NURS FPX 4020 Assessment 2 Root-Cause Analysis and Safety Improvement Plan CF

NURS FPX 4020 Assessment 2 Root-Cause Analysis and Safety Improvement Plan CF

NURS FPX 4020 Assessment 2 Root-Cause Analysis and Safety Improvement Plan CF

Root-Cause Analysis and Safety Improvement Plan

Root-Cause Analysis

The root analysis that will be discussed in this paper is about medication administration errors, and their possible causative associated events. The setting of where the error took place is on a medical / surgical unit of a hospital during the first surge of COVID-19. This paper will explain and examine medication errors, and discuss about evidence-based strategies that will help reduce the amount of medication administration errors. This paper will also discuss safety improvement plans centered on the application of current organizational resources to discourse the issue of medication administration errors. 

Analysis of the Root Cause

NURS FPX 4020 Assessment 2 Root-Cause Analysis and Safety Improvement Plan CF

The transpired event occurred on medical surgical acute care setting / floor in a rural hospital. A specific medication that is known to cause adverse effects requires a two nurse witness protocol. This is an evidenced based practice that is known to prevent possible adverse reactions to medication therapy to patients. Unfortunately, even with the best safeguards, possible scenarios can occur where even the best protocol can break down. While providing medication administration to multiple patients requiring controlled substances and monitored therapy, communication breakdown lead to an adverse event. There was no malice intended, but due to complications related to the COVID-19 pandemic, normal safeguards were overlooked. While providing one controlled substance to a patient that required a witness, the nurse who was witnessing the medication took it upon themselves to help with my medication administration. Unbeknownst to them, the second medication they witnessed was for a different patient. The nurse tried to help me by providing that medication to the patient they believed was receiving that therapy, but it was not. The “help” became a hindrance, and a major safety event occurred.  

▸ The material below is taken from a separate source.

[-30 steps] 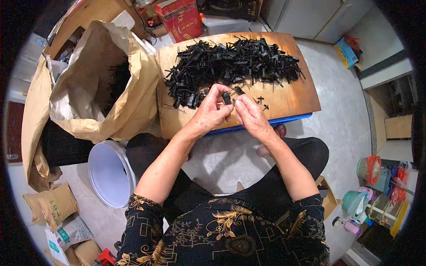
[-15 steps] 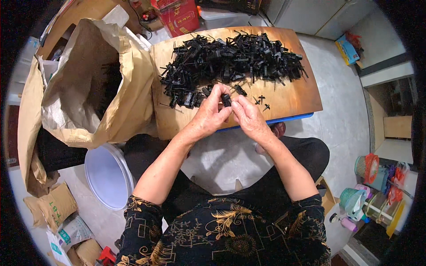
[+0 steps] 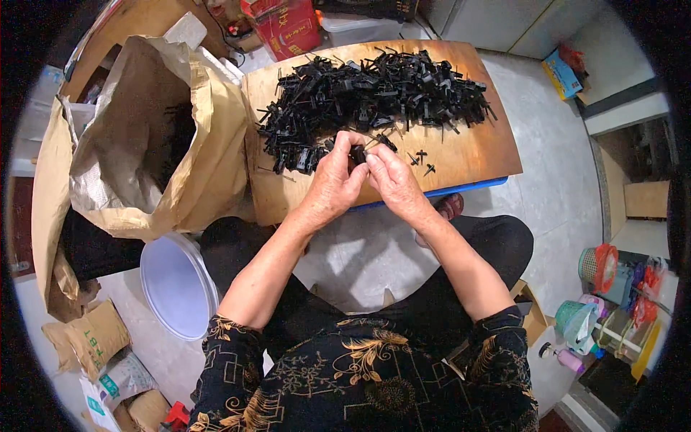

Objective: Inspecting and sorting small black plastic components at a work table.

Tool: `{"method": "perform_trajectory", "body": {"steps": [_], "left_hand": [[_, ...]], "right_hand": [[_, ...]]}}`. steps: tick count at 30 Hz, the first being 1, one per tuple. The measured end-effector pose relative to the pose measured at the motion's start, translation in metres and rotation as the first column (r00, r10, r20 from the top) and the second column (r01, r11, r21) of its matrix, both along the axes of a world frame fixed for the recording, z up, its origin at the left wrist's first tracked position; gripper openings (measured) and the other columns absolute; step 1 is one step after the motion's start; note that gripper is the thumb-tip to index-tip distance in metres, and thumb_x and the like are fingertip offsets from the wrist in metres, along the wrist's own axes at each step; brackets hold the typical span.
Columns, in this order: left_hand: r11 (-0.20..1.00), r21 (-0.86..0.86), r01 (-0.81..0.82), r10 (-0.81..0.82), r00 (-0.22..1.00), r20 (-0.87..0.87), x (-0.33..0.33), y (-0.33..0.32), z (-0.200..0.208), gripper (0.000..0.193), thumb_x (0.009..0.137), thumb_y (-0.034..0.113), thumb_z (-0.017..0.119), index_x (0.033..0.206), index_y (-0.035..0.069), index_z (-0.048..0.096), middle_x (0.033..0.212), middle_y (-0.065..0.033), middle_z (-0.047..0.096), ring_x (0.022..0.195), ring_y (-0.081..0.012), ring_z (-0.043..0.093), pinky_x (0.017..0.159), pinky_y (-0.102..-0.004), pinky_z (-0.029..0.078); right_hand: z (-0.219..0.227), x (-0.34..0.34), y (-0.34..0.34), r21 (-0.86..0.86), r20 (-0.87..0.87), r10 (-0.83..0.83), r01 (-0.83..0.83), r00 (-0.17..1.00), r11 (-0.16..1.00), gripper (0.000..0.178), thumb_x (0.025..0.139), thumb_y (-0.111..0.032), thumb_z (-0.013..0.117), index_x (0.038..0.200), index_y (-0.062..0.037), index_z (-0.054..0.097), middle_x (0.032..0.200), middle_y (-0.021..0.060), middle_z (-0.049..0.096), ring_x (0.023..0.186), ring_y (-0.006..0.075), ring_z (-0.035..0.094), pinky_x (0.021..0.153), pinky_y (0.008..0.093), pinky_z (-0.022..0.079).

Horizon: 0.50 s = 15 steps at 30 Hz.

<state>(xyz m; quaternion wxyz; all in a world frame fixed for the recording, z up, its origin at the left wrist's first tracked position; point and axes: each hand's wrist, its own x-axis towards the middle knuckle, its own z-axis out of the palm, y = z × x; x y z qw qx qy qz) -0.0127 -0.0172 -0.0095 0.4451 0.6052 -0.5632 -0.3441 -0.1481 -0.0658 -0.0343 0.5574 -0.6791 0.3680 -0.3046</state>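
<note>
Both hands meet over the near edge of a wooden board (image 3: 471, 158). My left hand (image 3: 335, 176) is closed around a small black plastic part (image 3: 358, 153), its fingers curled over the top. The fingers of my right hand (image 3: 392, 178) pinch at the right side of the same part; the fingertips partly hide it. Just beyond the hands lies a large pile of black plastic parts (image 3: 374, 90) with thin stems sticking out. One loose black part (image 3: 386, 141) rests close to the right fingers. Several tiny black cross-shaped pieces (image 3: 422, 158) lie to the right.
At the left stands a big open paper sack (image 3: 216, 165) with dark contents. A white round tub (image 3: 176, 288) is below it on the floor. Packed bags (image 3: 93, 338) lie at lower left. A red box (image 3: 284, 29) stands behind the board. Baskets and bags (image 3: 597, 309) are at right.
The hands have drawn closer together around the black part, and the right fingers now cover more of it. The pile looks unchanged.
</note>
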Motion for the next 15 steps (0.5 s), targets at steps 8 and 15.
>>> {"method": "perform_trajectory", "body": {"steps": [8, 15], "left_hand": [[0.994, 0.069, 0.088, 0.019, 0.470, -0.882, 0.013, -0.003, 0.014, 0.025, 0.085, 0.004, 0.051, 0.108, 0.007, 0.043, 0.080, -0.0077, 0.058, 0.054, -0.0116, 0.053, 0.038, -0.0187, 0.036], [0.970, 0.160, 0.184, 0.044, 0.513, -0.857, 0.006, 0.000, 0.016, 0.032, 0.089, 0.010, 0.047, 0.120, 0.005, 0.044, 0.084, -0.0071, 0.057, 0.056, -0.0100, 0.053, 0.040, -0.0177, 0.037]], "right_hand": [[0.019, -0.011, 0.006, 0.290, 0.250, 0.021, -0.095, 0.968, 0.952, 0.023, 0.094, -0.024, 0.045, 0.105, -0.0040, 0.050, 0.074, 0.0017, 0.055, 0.045, 0.0032, 0.042, 0.040, 0.0153, 0.033], [0.021, -0.022, -0.002, 0.321, 0.347, 0.001, -0.120, 0.938, 0.939, 0.017, 0.091, -0.019, 0.052, 0.102, -0.0060, 0.051, 0.076, 0.0019, 0.059, 0.048, 0.0025, 0.046, 0.042, 0.0140, 0.034]]}}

A close analysis of the event combined with an after action review yielded multiple breakdowns in protocols including but not limited to: electronic safeguards, chain of custody of medications, and environmental factors. The witnessing nurse should never have administered controlled substances to a patient who was not under their care. The nurse had no prior knowledge of the patient which in turn violated the patient medication rights. Furthermore, the nurse witness’s main job is to verify that the patient’s medication rights were verified by the nurse providing the medication therapy, not to provide said medication therapy. The electronic health records requires a single nurse to login in to the patient’s medical record, not two tandemly. This how the double check exists, not two single checks. Lastly, the medication in question had the patient demographics clearly listed on the medication, but due to the electronic nature of the hospital environment and reliance and bar code scanning, the verification did not occur. Unfortunately, the perfect storm of events occurred the resulted in an adverse event to the patient.  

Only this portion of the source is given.